In the United States, alcohol is by far the most common cause of clinically apparent pancreatic exocrine insufficiency, whereas cystic fibrosis (CF) accounts for the majority of cases in children. Approximately 85% of CF patients have impaired pancreatic exocrine function. With improved treatment of their pulmonary problems, an increasing number of CF patients are reaching adulthood, when their pancreatic exocrine insufficiency can become clinically relevant. In adult patients 20 to 40 years of age with exocrine pancreatic insufficiency without obvious cause, the diagnosis of CF should be excluded. In recent studies of patients with idiopathic chronic pancreatitis, an appreciable number of patients had gene mutations of CF, and classic stigmata of CF, such as abnormal spirometry or respiratory tract disease, were usually absent.^[9] In adult patients over age 40 with pancreatic insufficiency without obvious cause, pancreatic cancer needs to be excluded (Box 106-8). In up to 25% of U.S. adults with chronic pancreatitis, the disorder is idiopathic.

[edit] Pathophysiology

The pancreas has an enormous reserve capacity for the digestion of nutrients. An inverse relationship exists between intraduodenal and intrajejunal levels of lipase and development of steatorrhea, as well as between intraluminal trypsin and chymotrypsin levels and the development of azotorrhea (increased nitrogen in the stool) and creatorrhea (undigested muscle fibers in the stool).^[10] Steatorrhea, azotorrhea, and creatorrhea are late manifestations of pancreatic exocrine insufficiency and develop when the capacity of the exocrine pancreas to secrete these enzymes is less than 10% of normal values. Thus patients may have evidence of exocrine dysfunction, that is, an impaired response to intravenously injected secretin or secretin plus cholecystokinin or an abnormal pancreatic ductal system demonstrated by ERCP but without any obvious impairment in digestive function.

Many patients with chronic pancreatitis have persistent abdominal pain as the major manifestation of their disease.

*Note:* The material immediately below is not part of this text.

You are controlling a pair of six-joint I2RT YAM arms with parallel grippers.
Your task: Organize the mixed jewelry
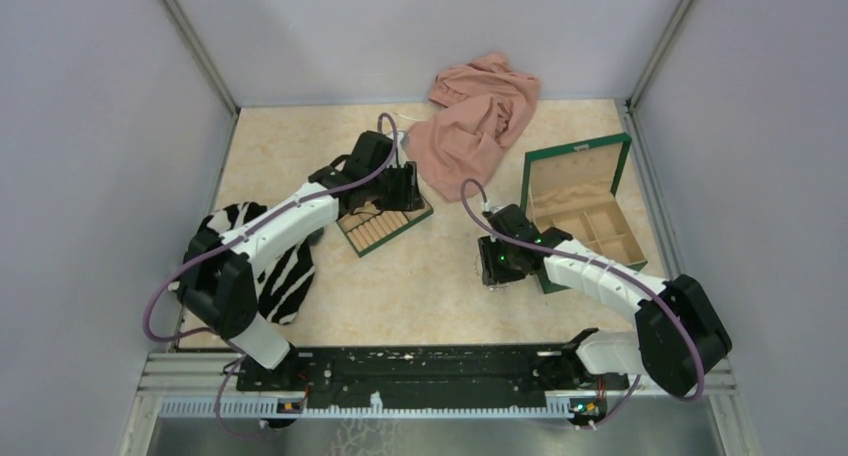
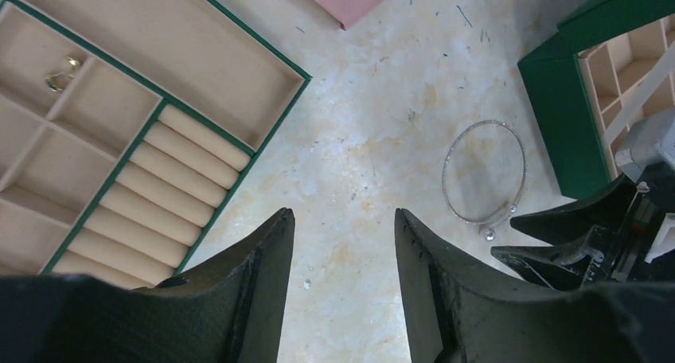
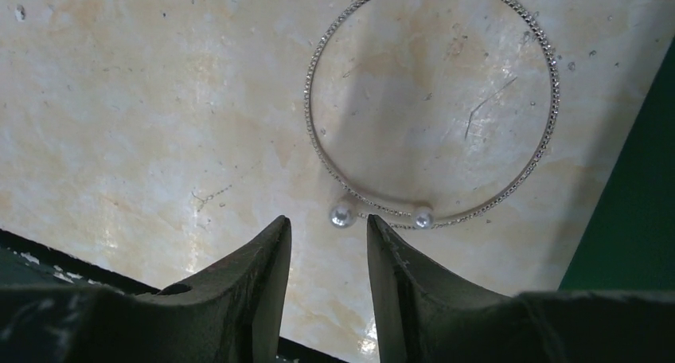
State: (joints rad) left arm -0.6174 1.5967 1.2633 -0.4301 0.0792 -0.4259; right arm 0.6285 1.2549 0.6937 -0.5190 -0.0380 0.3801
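Right gripper (image 3: 328, 220) half open, empty, just short of the necklace (image 3: 423, 217) — left gripper (image 2: 344, 213) likewise empty

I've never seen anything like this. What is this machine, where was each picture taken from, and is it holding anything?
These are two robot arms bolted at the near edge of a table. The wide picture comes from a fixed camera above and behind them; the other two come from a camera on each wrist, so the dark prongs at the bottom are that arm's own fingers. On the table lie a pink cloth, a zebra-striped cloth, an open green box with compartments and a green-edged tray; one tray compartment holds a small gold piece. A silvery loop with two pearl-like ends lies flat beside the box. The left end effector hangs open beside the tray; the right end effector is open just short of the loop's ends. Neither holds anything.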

Pain in chronic pancreatitis may be caused by (1) persistence of pseudocysts with perifocal inflammation, (2) dilation of the pancreatic duct from elevated ductal pressures, (3) continued pancreatic parenchymal inflammatory processes, (4) pressure of an enlarged or inflamed gland on retroperitoneal structures, and (5) infiltration or entrapment of sensory nerves.^[11] Pseudocysts can be important in the pathogenesis of pancreatic pain, as evidenced by the repeated observation that up to 50% of patients with chronic pancreatitis have obtained pain relief by simple drainage of pseudocysts. Therefore, in all patients with chronic pancreatic pain, imaging studies (preferably a CT scan) are performed to rule out an underlying pseudocyst. An abnormal pancreatic ductal system is frequently documented in patients with chronic pancreatitis, although no consistent relationship exists between severity of pain and presence of strictured or dilated ducts. Some patients with pancreatic pain and stenotic ducts may obtain relief, however, when the pancreatic ductal system is stented.

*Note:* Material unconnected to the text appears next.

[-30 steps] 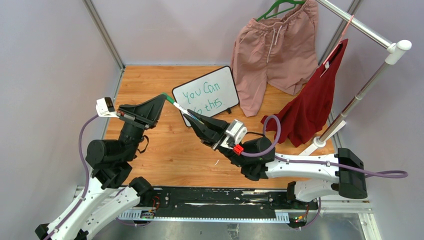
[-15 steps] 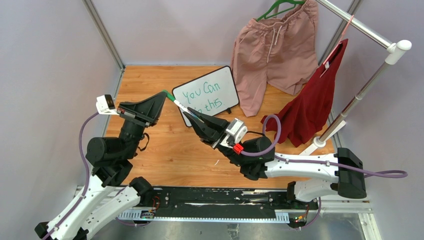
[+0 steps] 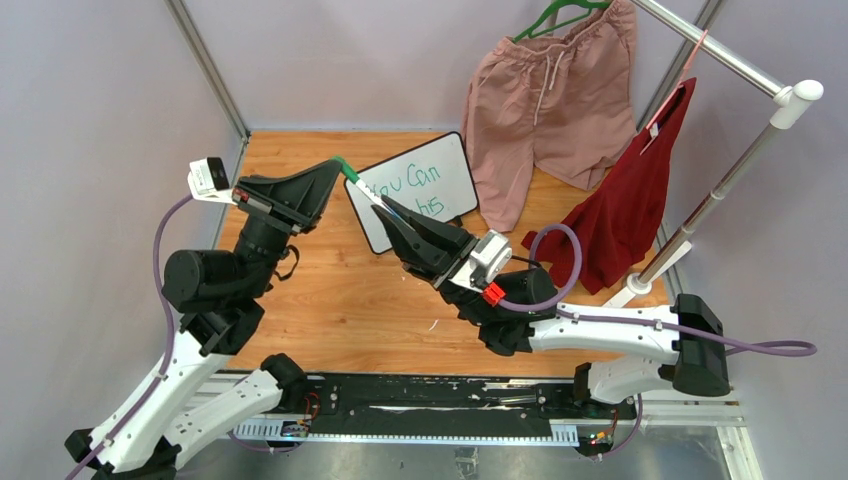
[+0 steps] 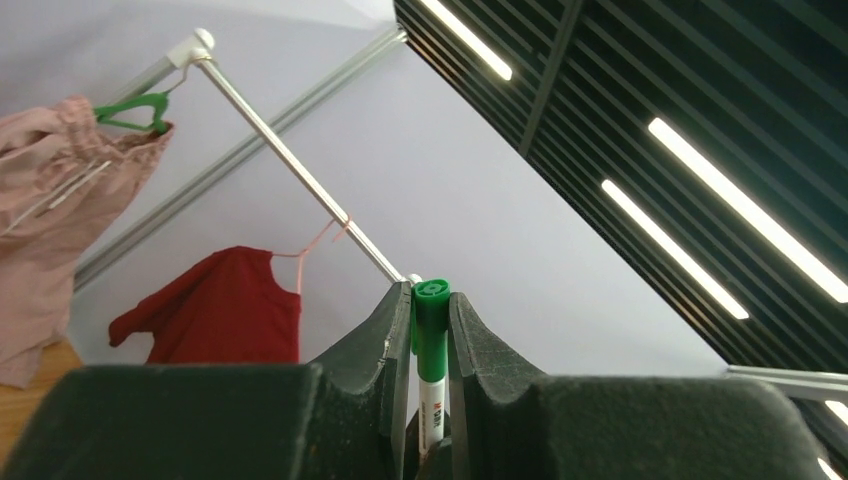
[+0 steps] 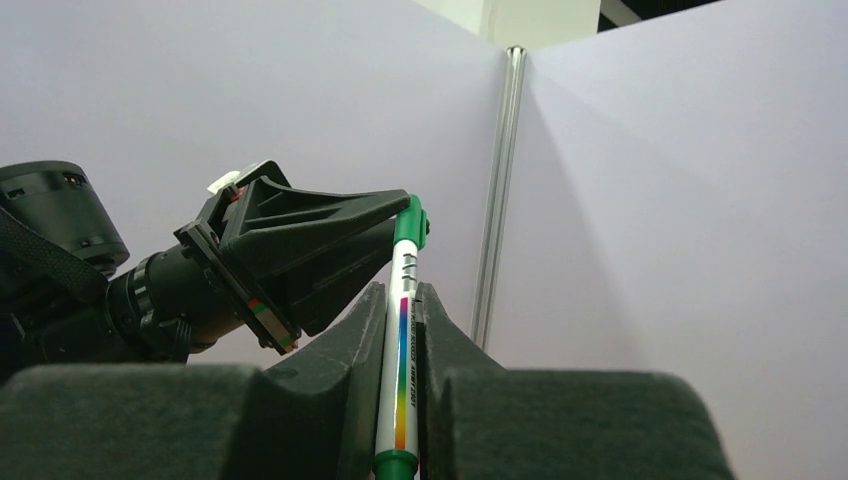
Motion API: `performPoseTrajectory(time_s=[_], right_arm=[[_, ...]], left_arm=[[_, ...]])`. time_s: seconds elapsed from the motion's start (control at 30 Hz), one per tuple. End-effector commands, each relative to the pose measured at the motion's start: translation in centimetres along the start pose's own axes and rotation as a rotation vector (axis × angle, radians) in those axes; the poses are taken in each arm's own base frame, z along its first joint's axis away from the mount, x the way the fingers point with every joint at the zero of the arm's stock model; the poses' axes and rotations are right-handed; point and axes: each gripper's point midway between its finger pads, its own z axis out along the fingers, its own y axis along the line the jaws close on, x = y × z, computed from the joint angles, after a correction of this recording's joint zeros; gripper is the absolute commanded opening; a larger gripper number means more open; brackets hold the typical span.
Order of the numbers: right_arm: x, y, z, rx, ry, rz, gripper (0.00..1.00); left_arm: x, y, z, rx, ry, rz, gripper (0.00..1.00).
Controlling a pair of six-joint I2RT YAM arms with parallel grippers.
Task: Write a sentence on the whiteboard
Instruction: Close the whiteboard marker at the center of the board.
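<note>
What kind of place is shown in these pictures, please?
Probably a robot laboratory test cell: plain lilac panel walls on grey metal corner posts enclose a wooden tabletop, with two white-and-black robot arms bolted at its near edge.

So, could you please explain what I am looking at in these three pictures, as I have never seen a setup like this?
These are two robot arms, each ending in a two-finger gripper. One picture looks down from above; the other two come from a camera on each wrist. On the wooden table sits a small whiteboard with green writing. Behind it, pink shorts and a red shirt hang on a rack. The left gripper pinches the green cap end of a marker, and the right gripper grips its barrel.
</note>
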Motion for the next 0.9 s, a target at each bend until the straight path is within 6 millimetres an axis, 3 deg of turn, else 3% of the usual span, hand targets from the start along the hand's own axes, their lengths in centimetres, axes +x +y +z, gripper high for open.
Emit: performPoseTrajectory(time_s=[0.0,0.2,0.33,0.43,0.53,0.87], right_arm=[[-2.3,-0.8,1.5,0.018,-0.085,-0.024,0.0],[-2.8,-1.0,1.8,0.038,-0.118,-0.032,0.0],[-3.3,-1.2,1.6,0.04,-0.136,-0.021,0.0],[-3.3,-1.0,1.4,0.031,-0.133,-0.01,0.0],[-3.3,-0.9,1.3,0.024,-0.127,-0.006,0.0],[-3.3,-1.0,1.0,0.024,-0.125,-0.008,0.0]], left_arm=[[2.4,-2.4,1.0,0.091,0.151,0.009,0.0],[3.0,-2.8,1.4,0.106,0.187,-0.004,0.0],[1.8,-3.2,0.7,0.108,0.135,0.01,0.0],[1.0,-3.2,0.1,0.101,0.092,0.018,0.11],[0.7,-3.1,-0.2,0.097,0.075,0.02,0.15],[0.5,-2.8,-0.2,0.086,0.062,0.021,0.18]])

Studies support the concept of an enteropancreatic axis. After initiation of intraluminal digestions by pancreatic enzymes, increased levels of proteases in the duodenal and jejunal lumen act in a feedback manner to decrease release of cholecystokinin from the small bowel mucosa, which in turn results in decreased stimulation of the pancreas. This concept has led to the use of pharmacologic doses of pancreatic enzymes, rich in protease content, in the treatment of persistent pain in patients with chronic pancreatitis.

[edit] Patient Evaluation

[edit] History.

Although patients with chronic pancreatitis may have symptoms identical to those found in patients with acute pancreatitis, patients with chronic pancreatitis often complain of persistent or recurring pain. Although many patients may have severe epigastric pain that radiates through to the back, the pain pattern often is atypical. The pain may be maximal in the right upper or left upper quadrant, in the back, or diffuse throughout the abdomen; it may even be referred to the anterior chest or flank. Characteristically the pain is severe, persistent, deep seated, unresponsive to antacids or food ingestion, and increased by alcohol ingestion or heavy meals (especially foods rich in fat). Often the pain is so severe as to require the frequent use of narcotics. Nausea, vomiting, and abdominal distention are seen less frequently and usually are secondary to the pain and use of medications (especially narcotics), which decrease gastric and intestinal motility.

Weight loss, diarrhea, and steatorrhea frequently are present. However, clinically apparent deficiencies of fat-soluble vitamins are noted less frequently than in patients with steatorrhea secondary to small bowel disease. The stool characteristically has an oily appearance and may cling to the sides of the toilet bowl.

[edit] Physical Examination.

The physical findings in patients with chronic pancreatitis or pancreatic exocrine insufficiency usually are not impressive. Indeed, the disparity between the severity of the abdominal pain and the paucity of physical findings is remarkable. Abdominal tenderness and mild fevermay be seen, especially in those with episodes of acute superimposed on chronic pancreatitis. Weight loss may be profound. Jaundice may be noted in 10% to 20% of patients from obstruction of the common bile duct secondary to edema or fibrosis of the duct above or in the head of the pancreas. Ascites and a palpable abdominal mass (pseudocyst) may be noted in 2% to 5% of patients. Patients with severe malabsorption often show evidence of malnutrition with cachexia, muscle wasting, edema, and stigmata of vitamin deficiencies.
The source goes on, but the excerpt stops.